Abstract

(i) Develop a method to calculate the penetration depth of X-rays in intact film-coated tablets, and validate it using model bilayer tablets. (ii) Characterize the physical form of drug in intact pharmaceutical film-coated tablets by XRD. An equation for the calculation of the penetration depth of X-rays, as a function of the incident angle, was derived. Model bilayer tablets were prepared to validate the calculation method.

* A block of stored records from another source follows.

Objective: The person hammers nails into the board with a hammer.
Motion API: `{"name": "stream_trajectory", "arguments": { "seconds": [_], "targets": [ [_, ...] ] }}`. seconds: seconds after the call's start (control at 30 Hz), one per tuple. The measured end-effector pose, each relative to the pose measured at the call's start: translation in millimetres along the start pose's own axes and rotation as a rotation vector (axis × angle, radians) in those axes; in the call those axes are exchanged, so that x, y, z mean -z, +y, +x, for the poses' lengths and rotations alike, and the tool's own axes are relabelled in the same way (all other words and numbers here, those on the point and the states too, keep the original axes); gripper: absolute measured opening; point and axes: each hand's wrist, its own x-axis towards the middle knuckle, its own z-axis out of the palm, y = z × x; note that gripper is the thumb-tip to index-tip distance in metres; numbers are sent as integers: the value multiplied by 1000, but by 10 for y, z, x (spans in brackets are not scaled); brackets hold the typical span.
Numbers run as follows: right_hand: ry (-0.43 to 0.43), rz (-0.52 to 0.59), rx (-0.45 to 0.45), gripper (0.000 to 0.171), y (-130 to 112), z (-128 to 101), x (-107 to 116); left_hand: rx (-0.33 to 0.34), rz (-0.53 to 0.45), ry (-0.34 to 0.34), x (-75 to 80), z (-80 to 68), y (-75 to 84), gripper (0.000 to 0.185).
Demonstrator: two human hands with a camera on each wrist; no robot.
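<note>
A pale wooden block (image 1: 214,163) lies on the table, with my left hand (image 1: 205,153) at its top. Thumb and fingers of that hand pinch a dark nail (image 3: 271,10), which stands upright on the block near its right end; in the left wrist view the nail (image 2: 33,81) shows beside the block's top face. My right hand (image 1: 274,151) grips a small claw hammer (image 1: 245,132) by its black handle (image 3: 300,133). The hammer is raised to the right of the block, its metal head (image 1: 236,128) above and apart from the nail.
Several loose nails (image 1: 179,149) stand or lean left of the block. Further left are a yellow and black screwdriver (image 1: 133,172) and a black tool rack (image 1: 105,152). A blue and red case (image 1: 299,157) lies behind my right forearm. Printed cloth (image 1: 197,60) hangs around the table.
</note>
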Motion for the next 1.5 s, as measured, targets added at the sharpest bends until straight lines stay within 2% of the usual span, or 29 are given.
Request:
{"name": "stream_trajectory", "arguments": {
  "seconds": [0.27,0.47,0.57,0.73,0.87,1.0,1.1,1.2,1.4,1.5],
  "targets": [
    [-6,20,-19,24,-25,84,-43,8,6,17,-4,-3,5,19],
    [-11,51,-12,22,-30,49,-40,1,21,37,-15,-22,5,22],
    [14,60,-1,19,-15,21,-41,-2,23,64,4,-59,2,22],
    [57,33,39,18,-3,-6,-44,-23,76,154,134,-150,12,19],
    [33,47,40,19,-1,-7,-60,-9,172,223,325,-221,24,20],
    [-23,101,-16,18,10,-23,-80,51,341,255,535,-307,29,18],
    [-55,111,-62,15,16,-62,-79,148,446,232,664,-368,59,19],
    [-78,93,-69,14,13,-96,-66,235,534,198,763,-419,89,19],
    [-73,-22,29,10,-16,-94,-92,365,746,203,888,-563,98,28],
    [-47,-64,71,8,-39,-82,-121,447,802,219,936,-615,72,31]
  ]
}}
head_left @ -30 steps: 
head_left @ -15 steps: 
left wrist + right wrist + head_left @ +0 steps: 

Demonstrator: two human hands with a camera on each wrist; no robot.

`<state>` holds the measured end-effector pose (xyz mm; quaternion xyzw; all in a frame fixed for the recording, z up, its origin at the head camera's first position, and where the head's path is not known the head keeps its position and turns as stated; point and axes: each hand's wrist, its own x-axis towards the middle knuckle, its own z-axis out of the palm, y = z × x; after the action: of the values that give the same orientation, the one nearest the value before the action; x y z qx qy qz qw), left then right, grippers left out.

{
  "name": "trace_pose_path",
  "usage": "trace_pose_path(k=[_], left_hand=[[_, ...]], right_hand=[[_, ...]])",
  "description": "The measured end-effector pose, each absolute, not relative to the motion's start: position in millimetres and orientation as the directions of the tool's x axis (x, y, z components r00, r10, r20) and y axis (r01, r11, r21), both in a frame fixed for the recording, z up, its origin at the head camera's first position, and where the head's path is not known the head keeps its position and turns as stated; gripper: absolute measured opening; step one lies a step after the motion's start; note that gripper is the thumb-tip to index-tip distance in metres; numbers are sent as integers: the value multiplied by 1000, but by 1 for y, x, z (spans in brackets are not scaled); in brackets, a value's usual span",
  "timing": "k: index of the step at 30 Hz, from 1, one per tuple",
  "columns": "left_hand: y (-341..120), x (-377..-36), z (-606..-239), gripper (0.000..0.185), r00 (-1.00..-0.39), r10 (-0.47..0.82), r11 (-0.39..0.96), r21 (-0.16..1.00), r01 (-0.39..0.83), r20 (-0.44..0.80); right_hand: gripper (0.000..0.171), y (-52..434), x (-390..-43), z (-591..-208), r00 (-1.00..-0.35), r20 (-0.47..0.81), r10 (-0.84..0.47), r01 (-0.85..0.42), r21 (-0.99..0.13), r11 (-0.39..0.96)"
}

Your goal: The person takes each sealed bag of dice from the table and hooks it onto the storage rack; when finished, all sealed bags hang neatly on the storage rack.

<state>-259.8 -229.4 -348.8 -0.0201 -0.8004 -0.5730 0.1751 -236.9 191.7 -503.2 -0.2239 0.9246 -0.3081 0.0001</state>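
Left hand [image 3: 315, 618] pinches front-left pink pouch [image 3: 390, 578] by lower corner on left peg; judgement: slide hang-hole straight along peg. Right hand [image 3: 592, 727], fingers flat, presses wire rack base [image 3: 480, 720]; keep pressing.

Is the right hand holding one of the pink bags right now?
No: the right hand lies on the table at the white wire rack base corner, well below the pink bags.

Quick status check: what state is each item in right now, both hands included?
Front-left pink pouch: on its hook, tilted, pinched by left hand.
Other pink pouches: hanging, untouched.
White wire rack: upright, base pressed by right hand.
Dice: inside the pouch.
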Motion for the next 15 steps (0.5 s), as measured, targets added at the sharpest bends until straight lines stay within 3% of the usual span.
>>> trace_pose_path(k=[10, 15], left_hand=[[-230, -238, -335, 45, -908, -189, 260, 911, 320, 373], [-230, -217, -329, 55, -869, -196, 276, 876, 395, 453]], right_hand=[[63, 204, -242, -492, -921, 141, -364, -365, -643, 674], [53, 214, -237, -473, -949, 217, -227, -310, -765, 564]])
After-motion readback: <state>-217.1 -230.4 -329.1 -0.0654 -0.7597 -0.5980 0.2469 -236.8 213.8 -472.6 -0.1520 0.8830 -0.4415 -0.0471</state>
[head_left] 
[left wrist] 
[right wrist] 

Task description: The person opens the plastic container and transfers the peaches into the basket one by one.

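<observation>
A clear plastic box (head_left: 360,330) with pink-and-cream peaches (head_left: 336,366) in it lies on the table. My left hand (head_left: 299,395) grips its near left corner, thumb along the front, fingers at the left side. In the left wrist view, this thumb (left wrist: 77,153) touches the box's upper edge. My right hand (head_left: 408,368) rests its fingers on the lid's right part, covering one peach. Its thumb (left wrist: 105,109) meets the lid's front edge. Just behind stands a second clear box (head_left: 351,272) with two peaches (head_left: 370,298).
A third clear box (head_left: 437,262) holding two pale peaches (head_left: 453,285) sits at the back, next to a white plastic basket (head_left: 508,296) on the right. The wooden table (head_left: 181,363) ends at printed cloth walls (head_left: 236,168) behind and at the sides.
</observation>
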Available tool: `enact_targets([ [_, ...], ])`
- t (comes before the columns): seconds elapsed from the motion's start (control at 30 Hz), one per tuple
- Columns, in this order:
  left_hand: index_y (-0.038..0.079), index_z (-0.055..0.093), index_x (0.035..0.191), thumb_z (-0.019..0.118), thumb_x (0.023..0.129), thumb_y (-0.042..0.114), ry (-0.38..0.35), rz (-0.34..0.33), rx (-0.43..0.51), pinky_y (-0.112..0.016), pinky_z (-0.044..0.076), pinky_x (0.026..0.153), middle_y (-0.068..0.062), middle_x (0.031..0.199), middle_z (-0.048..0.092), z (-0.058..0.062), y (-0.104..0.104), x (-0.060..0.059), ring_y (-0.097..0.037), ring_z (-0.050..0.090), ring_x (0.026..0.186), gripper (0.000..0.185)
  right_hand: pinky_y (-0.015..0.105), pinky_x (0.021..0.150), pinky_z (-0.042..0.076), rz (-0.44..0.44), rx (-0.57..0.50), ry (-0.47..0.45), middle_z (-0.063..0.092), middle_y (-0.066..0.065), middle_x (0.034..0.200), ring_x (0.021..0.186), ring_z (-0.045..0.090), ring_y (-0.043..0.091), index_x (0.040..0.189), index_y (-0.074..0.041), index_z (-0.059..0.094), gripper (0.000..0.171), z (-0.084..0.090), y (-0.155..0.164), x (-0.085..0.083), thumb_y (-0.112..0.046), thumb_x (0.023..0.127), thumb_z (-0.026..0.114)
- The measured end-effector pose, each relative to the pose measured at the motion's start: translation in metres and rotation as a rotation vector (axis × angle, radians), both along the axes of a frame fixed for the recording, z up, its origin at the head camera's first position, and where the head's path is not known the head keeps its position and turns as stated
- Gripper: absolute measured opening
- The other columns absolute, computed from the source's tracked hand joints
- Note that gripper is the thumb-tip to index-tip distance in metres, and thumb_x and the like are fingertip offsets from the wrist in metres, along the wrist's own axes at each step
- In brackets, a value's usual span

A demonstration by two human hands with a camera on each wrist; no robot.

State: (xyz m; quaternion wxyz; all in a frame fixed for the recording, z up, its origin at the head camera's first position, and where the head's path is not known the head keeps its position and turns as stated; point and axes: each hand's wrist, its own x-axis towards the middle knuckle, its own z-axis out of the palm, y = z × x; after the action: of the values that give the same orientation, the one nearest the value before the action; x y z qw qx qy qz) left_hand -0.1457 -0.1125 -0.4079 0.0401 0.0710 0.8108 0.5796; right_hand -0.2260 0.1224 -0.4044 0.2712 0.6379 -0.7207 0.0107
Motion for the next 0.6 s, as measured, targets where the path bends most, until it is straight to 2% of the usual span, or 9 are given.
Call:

The upper layer of the tablets consisted only of microcrystalline cellulose, while the lower layer was a mixture of cerium oxide (10% w/w), blue dye (5% w/w) and microcrystalline cellulose. The total tablet thickness was 3,500 microm, with the upper layer thickness ranging from 200 to 700 microm. The diffracted intensity of a cerium oxide peak in the lower layer was determined using a microdiffractometer system (CuKalpha radiation) with a two-dimensional area detector. The calculated penetration depth of X-rays was compared with that determined by XRD. After validation of the XRD method, commercial ibuprofen tablets were characterized. The penetration depth calculated by the method developed in this study was, in general, in good agreement with that determined experimentally by XRD. In commercial ibuprofen tablets, the coating material exhibited peaks due to TiO2 (25.4 degrees 2 theta) and Fe2O3 (33.3 degrees). However, these did not interfere with the characteristic peak of ibuprofen (22.2 degrees). We developed a method for calculation of penetration depth of X-rays in film-coated tablets and validated it using the model bilayer tablets. This method enables the characterization of the active pharmaceutical ingredient in different regions (at different depths) of the film-coated tablet. Since the technique is nondestructive, the same tablet can be repeatedly analyzed during stability studies.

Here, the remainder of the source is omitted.